■ **TASK STATEMENT**
For the listing that follows, give again exactly the lines from the one with "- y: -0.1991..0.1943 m" to the one with "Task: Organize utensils", including both.

■ **COLLECTED MATERIAL**
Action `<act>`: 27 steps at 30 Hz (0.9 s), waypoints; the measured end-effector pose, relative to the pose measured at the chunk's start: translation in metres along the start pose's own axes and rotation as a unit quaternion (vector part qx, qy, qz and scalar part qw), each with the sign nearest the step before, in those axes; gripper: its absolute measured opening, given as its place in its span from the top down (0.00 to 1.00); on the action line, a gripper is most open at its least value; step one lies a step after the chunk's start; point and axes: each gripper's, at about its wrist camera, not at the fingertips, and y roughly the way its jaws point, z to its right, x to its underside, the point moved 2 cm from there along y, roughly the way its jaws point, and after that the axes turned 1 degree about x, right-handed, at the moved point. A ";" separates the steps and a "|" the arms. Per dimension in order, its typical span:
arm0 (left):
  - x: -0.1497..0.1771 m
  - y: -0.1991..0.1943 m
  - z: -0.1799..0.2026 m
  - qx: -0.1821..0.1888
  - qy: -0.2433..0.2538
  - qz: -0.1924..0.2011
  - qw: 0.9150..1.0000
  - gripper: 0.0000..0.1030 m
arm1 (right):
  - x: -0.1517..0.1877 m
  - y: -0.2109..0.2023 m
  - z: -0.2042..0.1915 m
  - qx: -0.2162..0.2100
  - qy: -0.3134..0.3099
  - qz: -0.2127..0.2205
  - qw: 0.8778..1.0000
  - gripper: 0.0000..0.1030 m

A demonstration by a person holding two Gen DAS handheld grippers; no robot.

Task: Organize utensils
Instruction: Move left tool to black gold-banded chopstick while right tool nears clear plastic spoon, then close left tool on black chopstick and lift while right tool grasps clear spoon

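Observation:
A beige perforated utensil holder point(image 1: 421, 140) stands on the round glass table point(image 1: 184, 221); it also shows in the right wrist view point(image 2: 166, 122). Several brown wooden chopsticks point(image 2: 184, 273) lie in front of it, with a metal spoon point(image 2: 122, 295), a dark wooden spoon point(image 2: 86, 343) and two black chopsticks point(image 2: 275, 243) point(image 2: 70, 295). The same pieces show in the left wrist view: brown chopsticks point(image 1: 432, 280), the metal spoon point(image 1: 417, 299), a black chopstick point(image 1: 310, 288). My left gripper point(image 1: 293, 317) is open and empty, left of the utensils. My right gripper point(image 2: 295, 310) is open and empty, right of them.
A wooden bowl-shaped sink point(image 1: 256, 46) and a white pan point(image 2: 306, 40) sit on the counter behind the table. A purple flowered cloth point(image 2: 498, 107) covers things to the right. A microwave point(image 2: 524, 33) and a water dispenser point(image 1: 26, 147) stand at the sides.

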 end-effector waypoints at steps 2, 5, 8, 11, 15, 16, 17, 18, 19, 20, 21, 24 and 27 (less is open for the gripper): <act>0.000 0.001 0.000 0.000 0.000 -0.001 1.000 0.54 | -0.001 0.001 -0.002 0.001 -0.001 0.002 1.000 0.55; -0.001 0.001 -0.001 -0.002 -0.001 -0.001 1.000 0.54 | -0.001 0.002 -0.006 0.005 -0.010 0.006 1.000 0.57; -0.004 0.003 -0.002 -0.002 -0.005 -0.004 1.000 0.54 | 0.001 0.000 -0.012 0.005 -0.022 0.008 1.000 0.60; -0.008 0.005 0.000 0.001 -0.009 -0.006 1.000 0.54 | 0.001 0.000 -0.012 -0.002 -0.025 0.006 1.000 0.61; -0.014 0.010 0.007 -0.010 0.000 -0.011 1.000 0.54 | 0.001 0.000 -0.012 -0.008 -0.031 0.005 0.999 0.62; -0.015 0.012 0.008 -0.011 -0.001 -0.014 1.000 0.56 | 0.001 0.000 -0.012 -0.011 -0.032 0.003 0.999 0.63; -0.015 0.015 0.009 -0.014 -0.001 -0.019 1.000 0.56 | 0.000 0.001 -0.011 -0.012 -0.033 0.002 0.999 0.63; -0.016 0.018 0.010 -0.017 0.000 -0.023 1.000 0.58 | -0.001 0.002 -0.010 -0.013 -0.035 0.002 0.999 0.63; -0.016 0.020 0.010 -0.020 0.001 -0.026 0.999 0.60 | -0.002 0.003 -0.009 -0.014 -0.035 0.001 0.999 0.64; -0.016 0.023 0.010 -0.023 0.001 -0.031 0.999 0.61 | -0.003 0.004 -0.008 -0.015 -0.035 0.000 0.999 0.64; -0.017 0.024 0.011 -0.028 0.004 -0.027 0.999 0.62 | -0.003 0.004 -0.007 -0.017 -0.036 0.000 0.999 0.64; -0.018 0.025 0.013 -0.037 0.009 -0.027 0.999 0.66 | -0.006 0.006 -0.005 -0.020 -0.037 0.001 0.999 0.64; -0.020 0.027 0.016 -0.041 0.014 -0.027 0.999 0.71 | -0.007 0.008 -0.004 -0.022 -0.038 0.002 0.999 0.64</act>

■ **EXPECTED ANSWER**
  - y: -0.1991..0.1943 m
  - z: -0.1799..0.2026 m
  - qx: -0.1821..0.1888
  - qy: -0.2433..0.2538
  - qz: -0.1924..0.2011
  - qw: 0.9150..1.0000
  - gripper: 0.0000..0.1030 m
arm1 (right):
  - x: -0.1517..0.1877 m
  - y: -0.2109..0.2023 m
  - z: -0.2042..0.1915 m
  - qx: -0.2162..0.2100
  - qy: -0.3134..0.3099
  - qz: -0.2127..0.2205
  - qw: 0.8778..1.0000
  - gripper: 0.0000..0.1030 m

A demonstration by a person holding two Gen DAS handheld grippers; no robot.

Task: Organize utensils

The answer has been given in full.